[HOW TO COMPLETE THIS TASK] Output nothing but the line containing "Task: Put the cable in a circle" and the lines after it through the end of the material below, each reproduced exactly.
--------------------------------
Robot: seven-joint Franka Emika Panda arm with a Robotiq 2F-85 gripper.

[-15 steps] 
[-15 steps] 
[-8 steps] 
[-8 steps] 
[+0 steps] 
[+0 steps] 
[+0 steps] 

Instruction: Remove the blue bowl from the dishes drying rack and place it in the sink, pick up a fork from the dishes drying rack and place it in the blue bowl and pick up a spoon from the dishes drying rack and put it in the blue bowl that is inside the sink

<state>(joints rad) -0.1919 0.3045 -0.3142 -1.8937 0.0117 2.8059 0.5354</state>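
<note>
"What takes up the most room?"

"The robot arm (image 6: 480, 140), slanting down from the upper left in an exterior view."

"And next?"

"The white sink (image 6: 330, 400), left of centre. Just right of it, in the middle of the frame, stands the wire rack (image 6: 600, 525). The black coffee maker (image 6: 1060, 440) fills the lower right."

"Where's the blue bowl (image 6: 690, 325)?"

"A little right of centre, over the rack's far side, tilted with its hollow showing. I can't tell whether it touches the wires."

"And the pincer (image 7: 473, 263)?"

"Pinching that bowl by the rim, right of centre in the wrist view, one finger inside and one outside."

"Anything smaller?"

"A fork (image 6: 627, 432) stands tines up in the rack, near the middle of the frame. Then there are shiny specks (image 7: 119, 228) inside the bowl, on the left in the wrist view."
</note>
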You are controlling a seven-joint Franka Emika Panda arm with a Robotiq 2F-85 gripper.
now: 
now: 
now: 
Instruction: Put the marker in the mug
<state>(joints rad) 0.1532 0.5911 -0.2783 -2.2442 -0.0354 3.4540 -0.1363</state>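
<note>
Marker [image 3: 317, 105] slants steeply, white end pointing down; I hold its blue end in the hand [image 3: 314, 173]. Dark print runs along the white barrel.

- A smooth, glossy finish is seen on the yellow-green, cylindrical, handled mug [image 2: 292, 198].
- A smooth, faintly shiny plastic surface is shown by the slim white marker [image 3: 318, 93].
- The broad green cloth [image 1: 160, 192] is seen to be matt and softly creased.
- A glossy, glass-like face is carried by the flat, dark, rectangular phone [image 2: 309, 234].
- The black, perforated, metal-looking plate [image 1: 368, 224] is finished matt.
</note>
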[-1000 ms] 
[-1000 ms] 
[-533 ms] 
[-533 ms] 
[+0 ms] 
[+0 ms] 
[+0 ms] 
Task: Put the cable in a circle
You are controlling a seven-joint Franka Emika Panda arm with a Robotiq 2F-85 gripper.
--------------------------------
[EXPECTED OUTPUT]
Task: Put the cable in a circle
You are controlling a seven-joint Franka Emika Panda arm with a Robotiq 2F-85 gripper.

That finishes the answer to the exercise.